Do Patients with Borderline Personality Disorder Benefit from Group Treatment?

Meta-analyses allow researchers to summarize and compare the results of multiple studies investigating the same question. This meta-analysis examined 24 studies, each of which assessed whether patients with borderline personality disorder (BPD) who received group psychotherapy experienced a greater reduction of symptoms compared to patients who received treatment as usual (TAU) in their local community. The specific treatments offered through TAU varied between studies and could include case management visits or formal psychotherapy. The authors found patients who attended group psychotherapy did in fact experience greater benefit after completing treatment. To our knowledge, this is the first meta-analysis to address this question, and, for clinicians, this means they can recommend group format to treatment with greater confidence it will lead to a good outcome. These results may also help in efforts to demonstrate group’s effectiveness to third party payers or other disciplines.

The majority of studies included in the meta-analysis measured the effects of manualized, “skills” based groups, like DBT (utilized in 14 of the included 24 studies). Clinicians utilizing a psychodynamic approach to treatment may be interested in the two studies that tested this orientation (results supported its’ use for reducing suicidality/parasuicidality symptoms) or the one study that tested “interpersonal therapy.” Also of note, for most of the studies, group was not the sole form of treatment provided to patients. Patients commonly participated in individual therapy and medication management as well; it seems reasonable to presume patients will need additional forms of intervention to support their group experience, which aligns with the relational and functional difficulties characteristic of this disorder.

An important consideration for this study is that patients varied significantly in the amount of symptom reduction they experienced. This speaks to the complexity of group psychotherapy. Studies did not report on measures of process factors, like cohesion or working alliance, or measures of ruptures within the group, and therefore the authors were unable to test their impact on patient improvement. Clearly, clinical observation, in addition to research findings, is a necessary component of understanding treatment effectiveness with borderline pathology. Practitioners have to rely on additional information to guide their decisions about a patient’s fit for group, such as patient preference (e.g., Group Readiness Questionnaire), symptom reduction (e.g., Outcome Questionnaire), and process factors, like cohesion, (e.g., Group Questionnaire). 

McLaughlin, S., Barkowski, S., Burlingame, G., Strauss, B. & Rosendahl, J. Published online in March 2019. Efficacy of group psychotherapy for borderline personality disorder: A meta-analysis of randomized-controlled trials. Psychotherapy, 56(2), 260-273.


Is a Group Based Mindfulness Intervention Effective for Chronic Pain and Opioid Misuse?

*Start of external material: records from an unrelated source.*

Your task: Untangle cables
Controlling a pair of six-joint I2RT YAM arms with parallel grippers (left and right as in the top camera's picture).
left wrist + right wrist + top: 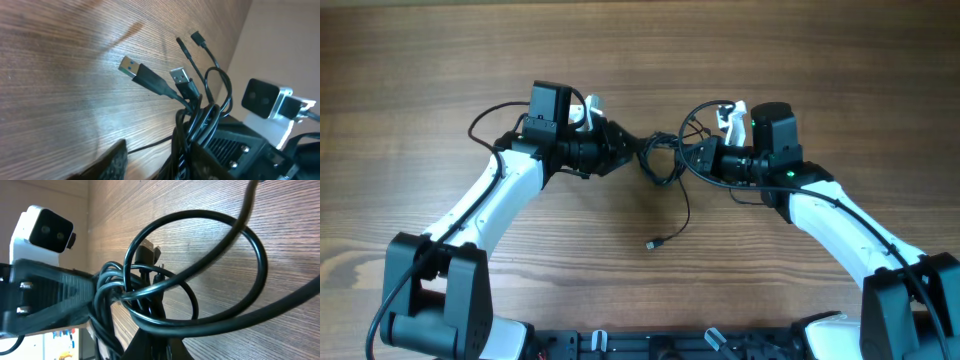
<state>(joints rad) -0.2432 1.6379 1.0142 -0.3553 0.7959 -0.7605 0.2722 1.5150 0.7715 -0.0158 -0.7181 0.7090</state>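
Observation:
A tangle of black cables [658, 160] hangs between my two grippers over the middle of the wooden table. My left gripper [630, 152] is at its left side. In the left wrist view its fingers [160, 165] stand apart, with the bundle [192, 130] against the right finger and only a thin strand between them. Two USB-A plugs [131, 67] and small plugs [197, 37] stick out of the bundle. My right gripper [692, 160] is at the right side of the tangle. Its fingers [165, 345] are shut on strands of the bundle [145, 295], with a large loop [200, 265] above.
One loose cable end with a plug [651, 243] trails down onto the table toward the front. The wooden table [440, 60] stretches all around the arms. The grippers are very close, each one's camera showing in the other's wrist view [265, 100].

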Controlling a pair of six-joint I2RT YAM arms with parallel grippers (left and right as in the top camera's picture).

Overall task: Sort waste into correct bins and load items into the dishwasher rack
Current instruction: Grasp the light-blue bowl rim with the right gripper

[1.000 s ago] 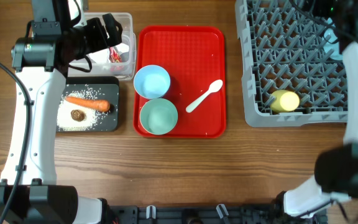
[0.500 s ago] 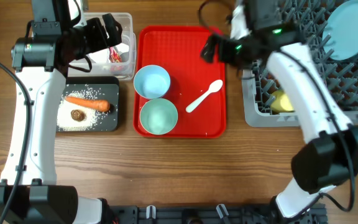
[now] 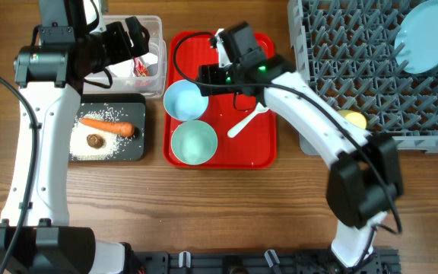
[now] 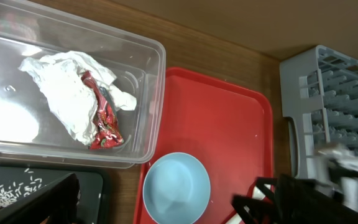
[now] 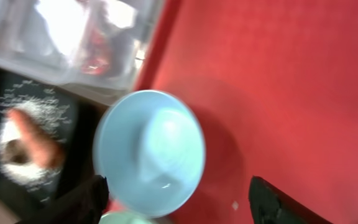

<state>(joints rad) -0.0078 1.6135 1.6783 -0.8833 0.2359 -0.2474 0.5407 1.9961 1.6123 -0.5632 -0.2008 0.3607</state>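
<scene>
Just ahead of the right pincer [image 5: 180, 198], pale blue bowl [image 5: 149, 146].

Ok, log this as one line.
right hand open over pale blue bowl; left hand open over clear plastic tub; pale blue plate in grey rack

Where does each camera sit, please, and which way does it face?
Overhead: fixed above, facing straight down on red tray, dishwasher rack and black tray; left arm and right arm show.
Left wrist: on the left arm, facing down into the clear tub with napkin and wrapper; one finger shows bottom left.
Right wrist: over the red tray, facing down on the pale blue bowl; both fingers show.
Shared: all three show that bowl.
</scene>
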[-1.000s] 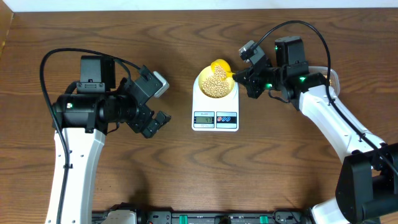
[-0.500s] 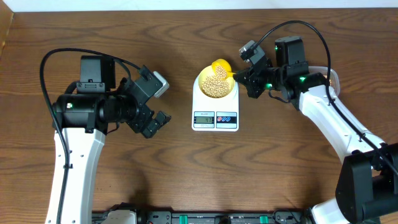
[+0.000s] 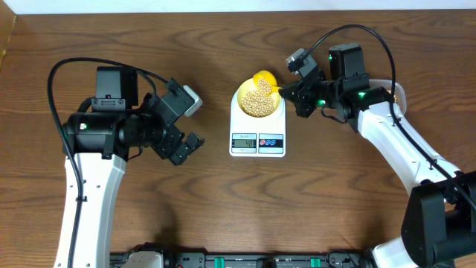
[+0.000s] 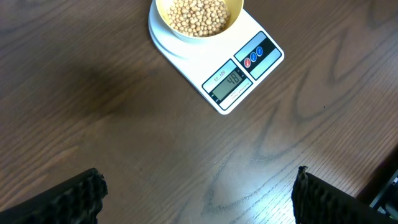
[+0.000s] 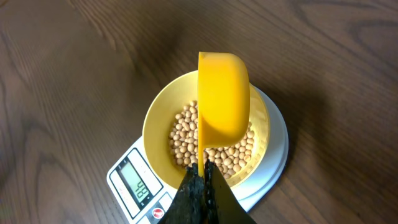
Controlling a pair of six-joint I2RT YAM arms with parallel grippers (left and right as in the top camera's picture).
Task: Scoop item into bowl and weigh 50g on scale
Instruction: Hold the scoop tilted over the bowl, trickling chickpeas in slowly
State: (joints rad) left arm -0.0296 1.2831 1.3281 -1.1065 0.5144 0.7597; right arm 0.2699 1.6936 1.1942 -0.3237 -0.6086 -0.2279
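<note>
The pale-yellow bowl (image 3: 244,95) stands on the white scale (image 3: 257,128) in the middle of the table, holding a heap of beige beans (image 3: 258,100). My right gripper (image 3: 286,93) is shut on the handle of a bright yellow scoop (image 3: 265,77), which hangs on its side over the bowl's far rim. The right wrist view shows the scoop (image 5: 222,93) above the beans (image 5: 185,140) and the bowl (image 5: 154,134). My left gripper (image 3: 186,125) stands open, left of the scale and apart from it, with nothing between its fingers (image 4: 74,199). The scale's display (image 4: 229,81) shows digits.
Bare brown wood lies all round the scale. A black rail (image 3: 245,261) runs along the table's front edge. A pale object (image 3: 402,92) peeks out behind the right arm at the right.
</note>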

Group-based psychosocial interventions have become increasingly common in the fight against opioid misuse, but how effective are these practices? In addition, what can we learn from the empirical literature to inform our own group work? A recent study in the Journal of Consulting and Clinical Psychology tested the effectiveness of a group-based mindfulness-oriented intervention (Mindfulness-Oriented Recovery Enhancement; MORE) for chronic pain patients receiving long-term opioid therapy and at risk for opioid misuse. Compared to a support group intervention, patients participating in MORE experienced reductions in pain severity and increases in positive psychological health, which represents positive emotions and meaning in life, at post-treatment and in opioid misuse risk at 3-month follow-up. Most interestingly, the authors found that in the MORE intervention, increases in positive psychological health contributed to reductions in patients’ pain severity and, ultimately, risk of opioid misuse.

But, how might these findings inform and enhance your group practice? First, whereas mindfulness practices have received increasing attention in the group therapy literature, this study provides evidence that such interventions are effective methods for treating chronic pain patients treated with long-term opioid therapy. Treatment of this patient group is a burgeoning problem facing many medical and mental health providers. Second, it suggests group therapists working with chronic pain patients may benefit from utilizing mindfulness and fostering patients’ positive emotions and meaning in life, such as reappraisal and savoring skills, in treatment.

Despite the positive findings of this study, we should also note that approximately 25% of patients dropped out of the MORE intervention. Unfortunately, the authors did not collect any group process data (e.g., group cohesion, group climate, etc.), and therefore it is difficult to ascertain why group members may have left treatment. Obviously, we must apply these findings with clinical wisdom to effectively utilize mindfulness approaches with group treatments; the complex dynamics that inevitably unfold in therapy groups must also be appreciated.

Garland, E. L., Hanley, A. W., Riquino, M. R., Reese, S. E., Baker, A. K., Salas, K., ... & Nakamura, Y. (2019). Mindfulness-oriented recovery enhancement reduces opioid misuse risk via analgesic and positive psychological mechanisms: A randomized controlled trial. Journal of Consulting and Clinical Psychology87(10), 927-940.